Os tubos de ensaio e tampas utilizados para as culturas, bem como
a vidraria usada no preparo do meio, após o uso anterior, foram lavados em água
de torneira, enxaguados em água clorada composta de água deionizada adicionada
de duas gotas de água sanitária comercial por litro, e mantidas em prateleiras
limpas até a data da utilização.
A água utilizada para a diluição dos reagentes foi esterilizada em
dias anteriores, pela adição de duas gotas de água sanitária por litro de água
deionizada.
Foram conduzidos dois testes: o primeiro teve como objetivo
observar o efeito de três concentrações de cloro ativo total adicionado ao meio
de cultura, sobre a eliminação de microorganismos. Os tratamentos foram: A)
meio de cultura preparado pelo protocolo convencional (MURASHIGE e SKOOG,
1962), mas sem autoclavagem (tratamento controle); B) meio de cultura preparado
pelo protocolo de Teixeira (TEIXEIRA et al., 2006), com a vidraria
enxaguada com água clorada como descrito acima, mas sem adição de NaClO ao meio
de cultura; C) meio de cultura preparado pelo protocolo de Teixeira (TEIXEIRA et
al., 2006), com a vidraria enxaguada com água clorada como descrito acima e
adicionado de 0,0005% de cloro ativo total; D) meio de cultura preparado pelo
protocolo de Teixeira (TEIXEIRA et al. 2006), com a vidraria enxaguada
com água clorada como descrito acima e adicionado de 0,001% de cloro ativo
total; E) meio de cultura preparado pelo protocolo de Teixeira (TEIXEIRA et
al., 2006), com a vidraria enxaguada com água clorada como descrito acima e
adicionado de 0,002% de cloro ativo total. Nos tratamentos preparados pelo
protocolo de Teixeira (TEIXEIRA et al., 2006), com adição de NaClO ao
meio de cultura, estes não foram autoclavados.
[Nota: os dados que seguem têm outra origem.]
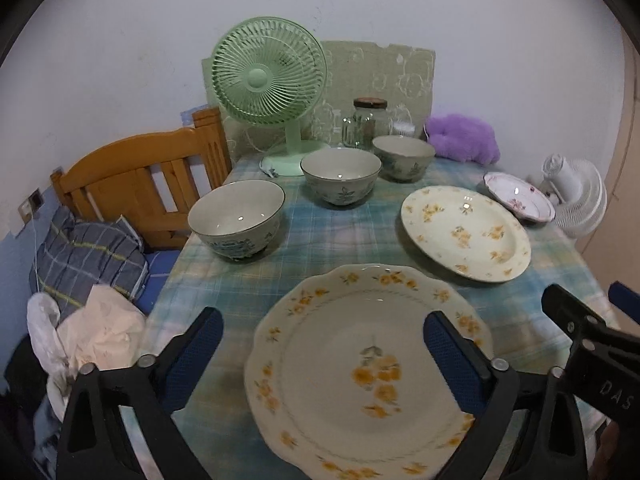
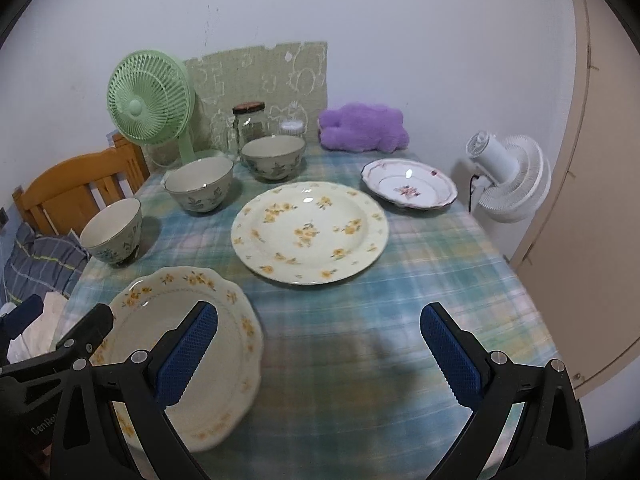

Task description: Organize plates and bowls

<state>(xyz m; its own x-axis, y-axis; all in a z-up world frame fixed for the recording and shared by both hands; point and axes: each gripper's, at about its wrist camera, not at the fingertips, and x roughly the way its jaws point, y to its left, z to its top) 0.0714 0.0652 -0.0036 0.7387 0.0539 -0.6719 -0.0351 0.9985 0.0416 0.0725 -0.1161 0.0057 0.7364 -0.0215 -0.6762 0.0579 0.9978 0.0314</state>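
Observation:
A scalloped yellow-flower plate (image 1: 360, 364) (image 2: 224, 344) lies at the near edge of the table. My left gripper (image 1: 324, 348) is open and hovers over it, empty. A round yellow-flower plate (image 1: 466, 232) (image 2: 310, 232) lies mid-table. A small pink-flower plate (image 1: 518, 196) (image 2: 408, 190) lies at the far right. Three floral bowls stand upright in a row: near (image 1: 236, 220) (image 2: 112, 232), middle (image 1: 340, 176) (image 2: 200, 184), far (image 1: 404, 156) (image 2: 274, 156). My right gripper (image 2: 320, 344) is open and empty above the bare cloth, right of the scalloped plate; it also shows in the left wrist view (image 1: 580, 320).
A green fan (image 1: 268, 76) (image 2: 148, 108), a glass jar (image 1: 368, 122) (image 2: 250, 124) and a purple plush (image 1: 464, 136) (image 2: 362, 126) stand at the table's back. A white fan (image 1: 576, 196) (image 2: 508, 176) is off the right edge. A wooden chair (image 1: 140, 184) and bedding (image 1: 88, 256) are left.

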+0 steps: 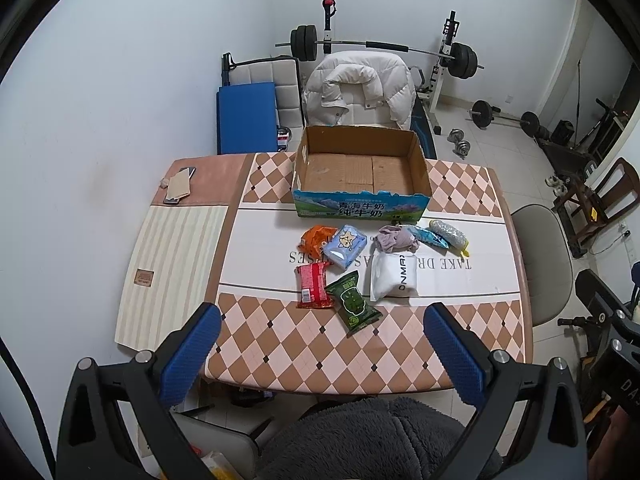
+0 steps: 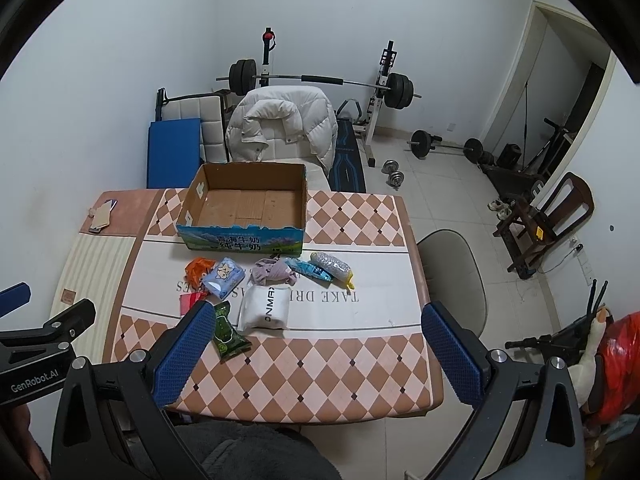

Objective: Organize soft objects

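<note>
I hold both tools above the near edge of the table (image 1: pixel 460 184), each with its jaws spread wide and nothing between them. The left gripper (image 1: pixel 322 346) fills the bottom of the left wrist view, its blue pads (image 1: pixel 192 356) framing the checked cloth. The right gripper (image 2: pixel 316 348) sits likewise at the bottom of the right wrist view; its left pad (image 2: pixel 186 350) overlaps the red pack and the edge of the green pack from that angle. An open cardboard box (image 1: pixel 362 170) stands at frame centre, toward the far side of the table, with nothing visible inside. The soft items lie in a loose cluster just below the box in the picture. In the back row, left to right: an orange pack (image 1: pixel 316 238), a light blue tissue pack (image 1: pixel 345 246) touching it, a crumpled mauve cloth (image 1: pixel 394 238), a blue wrapper (image 1: pixel 426 235) and a silver bag (image 1: pixel 448 234) side by side. In the front row: a red pack (image 1: pixel 314 285), a green pack (image 1: pixel 353 304) touching its lower right corner, and a white pouch (image 1: pixel 394 277) to the right. A card (image 1: pixel 179 186) lies at the table's upper left. A white jacket (image 1: pixel 360 88) hangs over a chair behind the box.
</note>
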Demonstrator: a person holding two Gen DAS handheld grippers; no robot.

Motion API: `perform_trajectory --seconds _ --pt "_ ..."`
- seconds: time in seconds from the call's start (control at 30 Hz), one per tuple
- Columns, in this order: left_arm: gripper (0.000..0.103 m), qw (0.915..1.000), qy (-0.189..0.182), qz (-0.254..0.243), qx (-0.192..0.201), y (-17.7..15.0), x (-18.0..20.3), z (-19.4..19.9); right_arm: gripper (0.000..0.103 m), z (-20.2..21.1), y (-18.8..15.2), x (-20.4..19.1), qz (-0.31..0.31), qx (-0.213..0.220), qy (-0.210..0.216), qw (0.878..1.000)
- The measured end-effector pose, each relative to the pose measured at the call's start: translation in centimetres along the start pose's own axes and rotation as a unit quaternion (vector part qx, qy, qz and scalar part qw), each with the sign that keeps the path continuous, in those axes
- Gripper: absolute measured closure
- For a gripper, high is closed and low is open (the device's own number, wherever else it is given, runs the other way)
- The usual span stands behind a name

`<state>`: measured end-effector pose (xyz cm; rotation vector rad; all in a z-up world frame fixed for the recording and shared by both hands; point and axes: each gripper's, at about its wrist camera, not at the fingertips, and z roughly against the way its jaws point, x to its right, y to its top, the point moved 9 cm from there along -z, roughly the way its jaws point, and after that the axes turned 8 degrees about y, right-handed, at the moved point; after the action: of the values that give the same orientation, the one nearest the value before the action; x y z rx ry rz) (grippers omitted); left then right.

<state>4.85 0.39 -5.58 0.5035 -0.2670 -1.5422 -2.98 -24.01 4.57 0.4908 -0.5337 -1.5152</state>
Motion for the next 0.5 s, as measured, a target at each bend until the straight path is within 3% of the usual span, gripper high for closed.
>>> perform_trajectory --seconds 0.5 --pt "0.000 1.0000 0.001 0.000 0.002 0.20 0.46 0.42 0.000 0.20 0.01 0.00 0.000 0.002 0.001 1.000"
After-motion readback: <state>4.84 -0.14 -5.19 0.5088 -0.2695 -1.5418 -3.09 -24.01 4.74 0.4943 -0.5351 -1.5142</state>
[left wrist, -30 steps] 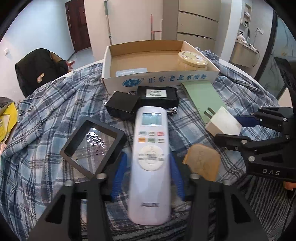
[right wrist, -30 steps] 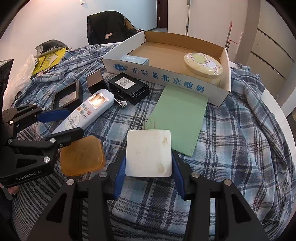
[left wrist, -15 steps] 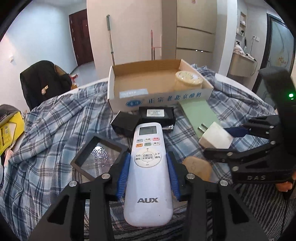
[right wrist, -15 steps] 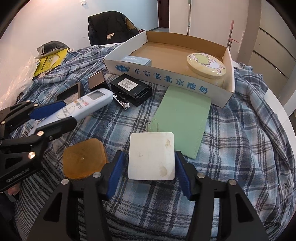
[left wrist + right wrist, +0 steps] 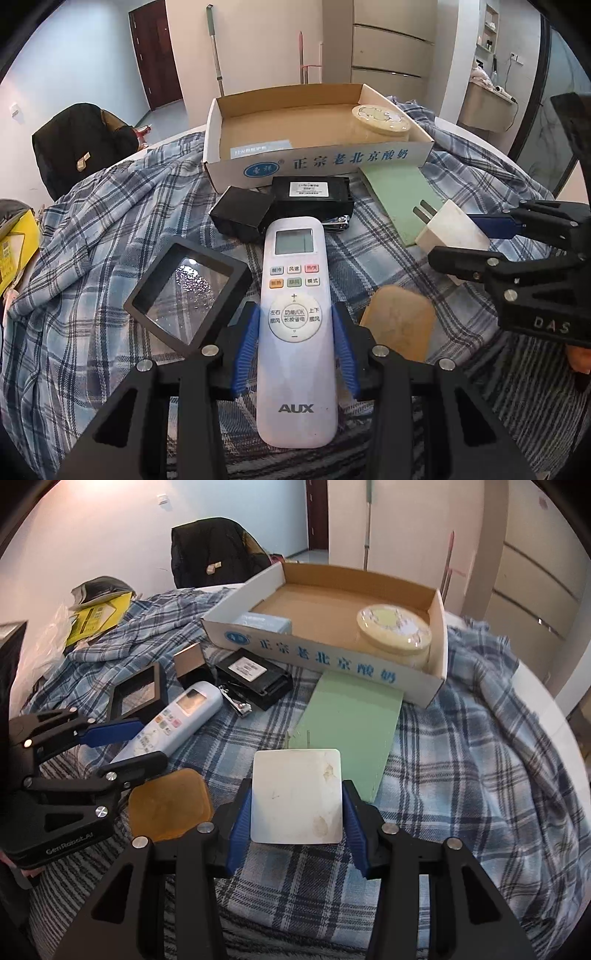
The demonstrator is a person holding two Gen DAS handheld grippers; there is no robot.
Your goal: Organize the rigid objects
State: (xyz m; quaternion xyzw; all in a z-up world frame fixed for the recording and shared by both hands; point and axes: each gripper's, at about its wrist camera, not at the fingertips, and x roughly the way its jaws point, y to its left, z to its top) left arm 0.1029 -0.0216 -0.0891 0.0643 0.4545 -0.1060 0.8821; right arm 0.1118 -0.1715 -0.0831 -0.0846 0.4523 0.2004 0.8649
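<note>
My left gripper [image 5: 294,345] is shut on a white AUX remote [image 5: 295,325] and holds it above the plaid cloth; it also shows in the right wrist view [image 5: 173,720]. My right gripper [image 5: 296,816] is shut on a white square plug adapter [image 5: 296,801], whose prongs show in the left wrist view [image 5: 448,227]. An open cardboard box [image 5: 317,162] stands ahead, holding a round cream tin [image 5: 380,118] and a small blue-grey box [image 5: 264,622].
On the cloth lie a black frame with clear window [image 5: 188,291], a small black box [image 5: 242,214], a black labelled pack [image 5: 312,194], nail clippers [image 5: 236,701], a green card [image 5: 351,723] and an amber lid [image 5: 170,805]. A chair with a dark coat [image 5: 81,147] stands behind.
Both grippers have lifted and drawn back a little with the remote and the adapter held. The box looks farther off and the view is more level.
</note>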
O meio de cultura para o primeiro teste consistiu nos sais de MS
(MURASHIGE e SKOOG, 1962), vitaminas de White (WHITE, 1943), 100mg L-1
de inositol, 30 g L-1 de sacarose, solidificado com 1,5g L-1
de PHYTAGEL® . O meio contendo o PHYTAGEL® foi aquecido
em forno de microondas CONSUL® modelo WAVE 400, na potência máxima e
dispensado à base de 5mL/ tubo de ensaio de 25 x 150 mm. Logo em seguida, os tubos de ensaio foram cobertos com a tampa de polipropileno cuja base foi
selada com filme de PVC ROLOPAC®.
O preparo dos meios de cultura, segundo o protocolo de Teixeira
(TEIXEIRA et al., 2006) obedeceu aos seguintes passos: a vidraria
utilizada no preparo do meio de cultura foi enxaguada com água deionizada
adicionada de duas gotas de água sanitária pouco antes do início do preparo do
meio. No momento do enchimento com o meio de cultura, os tubos de ensaio e
tampas foram enxaguados com água clorada a 0,001% de cloro ativo total, com
exceção do tratamento-controle cujos utensílios foram enxaguados com água
apenas deionizada. As operações de preparo do meio de cultura foram efetuadas
sobre a bancada do laboratório, em ambiente não-estéril e somente o enchimento
dos tubos de ensaio com o meio de cultura foi efetuado no ambiente estéril da
capela de fluxo laminar. As operações de preparo do meio de cultura obedeceram
à seguinte seqüência: todos os reagentes, inclusive sacarose e PHYTAGEL®
foram adicionados a um erlenmeyer; adicionou-se em seguida o NaClO; após 15
minutos procedeu-se à diluição do meio de cultura para o seu volume final;
ajustou-se o pH, e o erlenmeyer foi introduzido no forno de microondas para
fusão do PHYTAGEL®; em seguida o meio de cultura foi vertido nos
tubos de ensaio e colocada a tampa de polipropileno; após o esfriamento do meio
de cultura foi efetuada a inoculação dos explantes.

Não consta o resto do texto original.